• **Task statement**
Search the records for lines with the word "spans" and copy each match.

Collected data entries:
»»

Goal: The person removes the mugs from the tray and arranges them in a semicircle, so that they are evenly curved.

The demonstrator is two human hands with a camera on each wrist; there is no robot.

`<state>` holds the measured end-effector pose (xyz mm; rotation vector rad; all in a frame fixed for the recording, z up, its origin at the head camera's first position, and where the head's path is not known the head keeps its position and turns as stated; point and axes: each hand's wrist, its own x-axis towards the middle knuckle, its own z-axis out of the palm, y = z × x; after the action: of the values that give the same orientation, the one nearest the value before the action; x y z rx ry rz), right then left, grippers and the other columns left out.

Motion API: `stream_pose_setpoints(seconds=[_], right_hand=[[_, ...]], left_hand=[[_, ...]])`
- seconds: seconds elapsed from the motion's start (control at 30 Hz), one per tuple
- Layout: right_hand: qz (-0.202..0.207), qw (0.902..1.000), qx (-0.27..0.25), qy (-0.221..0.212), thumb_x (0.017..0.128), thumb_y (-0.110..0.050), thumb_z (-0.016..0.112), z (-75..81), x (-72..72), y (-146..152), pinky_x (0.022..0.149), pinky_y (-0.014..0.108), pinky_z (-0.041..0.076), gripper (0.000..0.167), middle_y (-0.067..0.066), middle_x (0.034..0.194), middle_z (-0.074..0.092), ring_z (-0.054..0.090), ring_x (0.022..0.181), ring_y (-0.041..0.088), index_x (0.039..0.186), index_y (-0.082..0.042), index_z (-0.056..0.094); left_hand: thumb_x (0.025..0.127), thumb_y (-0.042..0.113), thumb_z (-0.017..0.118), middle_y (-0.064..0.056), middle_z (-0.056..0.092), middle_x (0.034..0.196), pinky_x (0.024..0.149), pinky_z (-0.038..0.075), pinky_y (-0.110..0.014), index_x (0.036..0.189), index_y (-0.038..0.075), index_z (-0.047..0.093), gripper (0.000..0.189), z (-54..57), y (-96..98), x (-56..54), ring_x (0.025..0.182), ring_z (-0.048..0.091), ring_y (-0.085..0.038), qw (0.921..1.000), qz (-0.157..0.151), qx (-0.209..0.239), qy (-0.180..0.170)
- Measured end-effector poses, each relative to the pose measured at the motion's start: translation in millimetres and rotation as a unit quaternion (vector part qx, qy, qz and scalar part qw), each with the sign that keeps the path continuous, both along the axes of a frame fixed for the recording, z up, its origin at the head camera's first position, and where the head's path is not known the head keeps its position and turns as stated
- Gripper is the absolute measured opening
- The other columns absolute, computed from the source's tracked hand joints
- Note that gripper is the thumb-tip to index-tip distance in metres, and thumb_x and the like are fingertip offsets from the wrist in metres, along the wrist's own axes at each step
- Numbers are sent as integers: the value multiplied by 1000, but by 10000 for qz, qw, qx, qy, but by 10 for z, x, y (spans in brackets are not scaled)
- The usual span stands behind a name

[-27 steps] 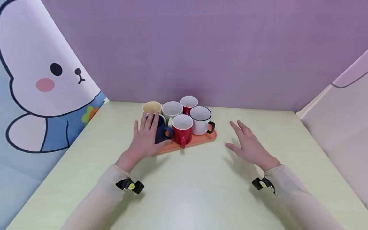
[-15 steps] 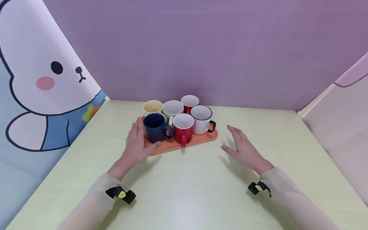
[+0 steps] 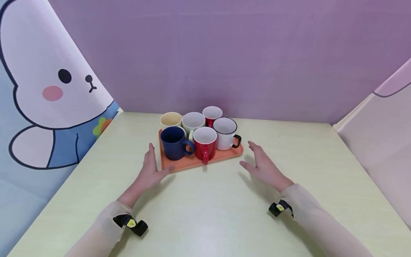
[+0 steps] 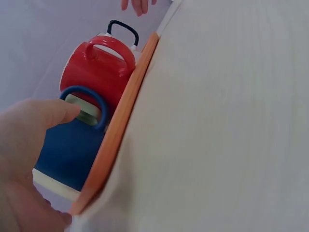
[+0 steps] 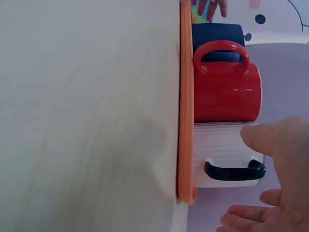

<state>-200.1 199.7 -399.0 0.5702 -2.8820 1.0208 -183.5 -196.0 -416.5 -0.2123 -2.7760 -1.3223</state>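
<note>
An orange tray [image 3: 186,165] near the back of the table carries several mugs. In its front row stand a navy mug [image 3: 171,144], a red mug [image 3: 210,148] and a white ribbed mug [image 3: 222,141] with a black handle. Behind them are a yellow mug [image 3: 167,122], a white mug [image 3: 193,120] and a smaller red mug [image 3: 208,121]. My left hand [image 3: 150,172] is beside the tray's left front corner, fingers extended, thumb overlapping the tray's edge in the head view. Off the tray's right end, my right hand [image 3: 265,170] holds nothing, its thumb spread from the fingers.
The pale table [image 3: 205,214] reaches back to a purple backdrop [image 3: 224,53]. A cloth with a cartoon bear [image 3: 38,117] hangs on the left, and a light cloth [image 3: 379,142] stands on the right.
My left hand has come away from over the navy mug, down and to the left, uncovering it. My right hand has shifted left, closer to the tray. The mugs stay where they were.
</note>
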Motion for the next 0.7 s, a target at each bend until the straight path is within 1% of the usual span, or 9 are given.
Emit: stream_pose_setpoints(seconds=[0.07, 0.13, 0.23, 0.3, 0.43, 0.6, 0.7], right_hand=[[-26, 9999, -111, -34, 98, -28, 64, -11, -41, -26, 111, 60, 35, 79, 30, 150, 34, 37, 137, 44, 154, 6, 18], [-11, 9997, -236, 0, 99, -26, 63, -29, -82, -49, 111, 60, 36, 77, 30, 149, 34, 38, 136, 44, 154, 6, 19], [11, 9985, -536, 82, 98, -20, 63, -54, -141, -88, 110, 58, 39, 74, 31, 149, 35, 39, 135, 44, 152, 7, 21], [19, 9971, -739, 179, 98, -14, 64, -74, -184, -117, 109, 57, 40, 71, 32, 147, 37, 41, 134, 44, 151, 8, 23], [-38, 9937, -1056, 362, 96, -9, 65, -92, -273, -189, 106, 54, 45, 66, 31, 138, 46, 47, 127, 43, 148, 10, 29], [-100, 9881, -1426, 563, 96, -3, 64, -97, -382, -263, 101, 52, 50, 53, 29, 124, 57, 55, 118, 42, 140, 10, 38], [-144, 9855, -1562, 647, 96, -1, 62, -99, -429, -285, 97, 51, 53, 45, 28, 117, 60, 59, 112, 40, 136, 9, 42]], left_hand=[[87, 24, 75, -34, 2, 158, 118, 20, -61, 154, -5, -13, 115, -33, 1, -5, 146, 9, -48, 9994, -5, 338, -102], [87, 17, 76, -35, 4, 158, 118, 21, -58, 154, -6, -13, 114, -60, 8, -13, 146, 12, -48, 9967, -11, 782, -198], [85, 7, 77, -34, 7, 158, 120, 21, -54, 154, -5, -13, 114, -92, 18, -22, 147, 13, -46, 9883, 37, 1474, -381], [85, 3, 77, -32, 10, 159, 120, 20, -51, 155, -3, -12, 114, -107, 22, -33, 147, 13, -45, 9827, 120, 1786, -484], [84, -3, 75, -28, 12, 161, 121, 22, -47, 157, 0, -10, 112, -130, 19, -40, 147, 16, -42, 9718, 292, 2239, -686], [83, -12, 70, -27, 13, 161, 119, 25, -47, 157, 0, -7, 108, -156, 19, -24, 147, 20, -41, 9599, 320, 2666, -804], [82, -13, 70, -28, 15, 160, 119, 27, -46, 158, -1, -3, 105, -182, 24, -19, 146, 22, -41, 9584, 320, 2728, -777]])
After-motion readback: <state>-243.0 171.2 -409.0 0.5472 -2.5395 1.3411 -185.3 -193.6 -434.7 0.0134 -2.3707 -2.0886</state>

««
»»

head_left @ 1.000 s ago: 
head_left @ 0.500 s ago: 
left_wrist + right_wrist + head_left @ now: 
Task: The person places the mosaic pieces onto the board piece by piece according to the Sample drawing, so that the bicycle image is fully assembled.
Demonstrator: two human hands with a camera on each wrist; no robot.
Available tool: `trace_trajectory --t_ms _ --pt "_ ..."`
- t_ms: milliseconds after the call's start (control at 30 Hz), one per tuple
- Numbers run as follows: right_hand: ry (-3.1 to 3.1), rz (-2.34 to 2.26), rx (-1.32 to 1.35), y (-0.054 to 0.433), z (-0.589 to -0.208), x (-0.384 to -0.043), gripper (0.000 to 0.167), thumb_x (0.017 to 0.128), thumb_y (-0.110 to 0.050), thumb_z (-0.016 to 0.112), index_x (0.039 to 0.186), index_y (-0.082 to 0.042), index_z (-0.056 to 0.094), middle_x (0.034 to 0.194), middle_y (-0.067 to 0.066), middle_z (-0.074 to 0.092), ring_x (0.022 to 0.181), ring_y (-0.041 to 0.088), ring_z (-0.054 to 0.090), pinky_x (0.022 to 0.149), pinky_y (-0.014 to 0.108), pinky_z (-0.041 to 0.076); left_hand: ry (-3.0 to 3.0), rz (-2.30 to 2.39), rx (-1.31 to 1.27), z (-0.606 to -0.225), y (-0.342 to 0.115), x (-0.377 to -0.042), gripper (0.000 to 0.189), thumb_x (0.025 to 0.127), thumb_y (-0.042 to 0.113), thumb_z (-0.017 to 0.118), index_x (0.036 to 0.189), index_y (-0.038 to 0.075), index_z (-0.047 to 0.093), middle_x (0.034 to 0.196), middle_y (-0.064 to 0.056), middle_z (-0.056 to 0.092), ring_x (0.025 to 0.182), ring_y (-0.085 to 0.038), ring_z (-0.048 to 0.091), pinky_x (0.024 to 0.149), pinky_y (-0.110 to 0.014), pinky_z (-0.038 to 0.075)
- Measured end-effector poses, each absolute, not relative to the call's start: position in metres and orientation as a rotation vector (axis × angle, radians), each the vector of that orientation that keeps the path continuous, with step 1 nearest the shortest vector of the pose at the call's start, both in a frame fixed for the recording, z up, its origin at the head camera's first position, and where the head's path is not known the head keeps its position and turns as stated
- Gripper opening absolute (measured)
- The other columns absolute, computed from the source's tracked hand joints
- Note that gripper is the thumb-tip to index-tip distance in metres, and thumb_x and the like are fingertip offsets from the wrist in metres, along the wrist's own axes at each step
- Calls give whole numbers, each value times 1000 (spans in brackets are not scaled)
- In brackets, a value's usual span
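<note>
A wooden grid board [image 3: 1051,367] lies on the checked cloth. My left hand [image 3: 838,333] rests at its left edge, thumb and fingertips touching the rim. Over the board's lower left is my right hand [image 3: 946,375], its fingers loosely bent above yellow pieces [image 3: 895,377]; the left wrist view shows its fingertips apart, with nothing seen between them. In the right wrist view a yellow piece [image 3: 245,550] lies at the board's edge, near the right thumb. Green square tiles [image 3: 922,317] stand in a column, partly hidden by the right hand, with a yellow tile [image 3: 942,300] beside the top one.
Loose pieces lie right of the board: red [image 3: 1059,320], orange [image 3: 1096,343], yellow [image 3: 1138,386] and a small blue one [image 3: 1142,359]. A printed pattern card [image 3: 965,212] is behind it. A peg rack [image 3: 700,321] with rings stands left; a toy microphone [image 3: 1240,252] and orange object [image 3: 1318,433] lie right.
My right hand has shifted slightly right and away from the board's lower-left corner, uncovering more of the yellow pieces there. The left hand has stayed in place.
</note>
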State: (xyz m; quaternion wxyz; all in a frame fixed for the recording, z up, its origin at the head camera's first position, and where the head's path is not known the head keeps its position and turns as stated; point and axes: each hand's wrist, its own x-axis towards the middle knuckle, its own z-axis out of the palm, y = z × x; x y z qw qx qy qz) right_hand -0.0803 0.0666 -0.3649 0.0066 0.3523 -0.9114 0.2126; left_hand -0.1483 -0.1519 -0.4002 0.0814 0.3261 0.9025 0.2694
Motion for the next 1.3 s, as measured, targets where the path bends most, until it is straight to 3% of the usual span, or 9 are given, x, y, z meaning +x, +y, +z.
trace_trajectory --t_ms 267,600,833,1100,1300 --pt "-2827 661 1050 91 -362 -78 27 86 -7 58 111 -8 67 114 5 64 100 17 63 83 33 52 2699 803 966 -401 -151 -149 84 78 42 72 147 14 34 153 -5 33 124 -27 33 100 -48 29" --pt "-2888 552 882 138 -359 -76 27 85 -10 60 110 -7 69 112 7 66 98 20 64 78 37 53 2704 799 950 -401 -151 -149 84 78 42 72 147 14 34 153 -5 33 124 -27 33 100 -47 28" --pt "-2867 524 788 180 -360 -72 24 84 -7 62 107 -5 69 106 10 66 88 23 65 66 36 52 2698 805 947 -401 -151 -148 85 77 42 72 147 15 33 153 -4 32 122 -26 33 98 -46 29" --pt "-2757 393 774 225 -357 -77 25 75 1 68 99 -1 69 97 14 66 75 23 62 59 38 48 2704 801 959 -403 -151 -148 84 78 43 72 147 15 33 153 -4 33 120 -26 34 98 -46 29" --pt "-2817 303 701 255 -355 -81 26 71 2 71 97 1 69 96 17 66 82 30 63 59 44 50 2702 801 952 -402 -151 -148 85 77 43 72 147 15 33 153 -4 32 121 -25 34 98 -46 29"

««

• **Solved problem**
- Numbers are sent as integers: the value multiplied by 1000, but by 10000 for qz, qw, qx, qy, but by 10 for z, x, y (spans in brackets are not scaled)
- Calls give whole numbers, each value times 1000 (spans in brackets are not scaled)

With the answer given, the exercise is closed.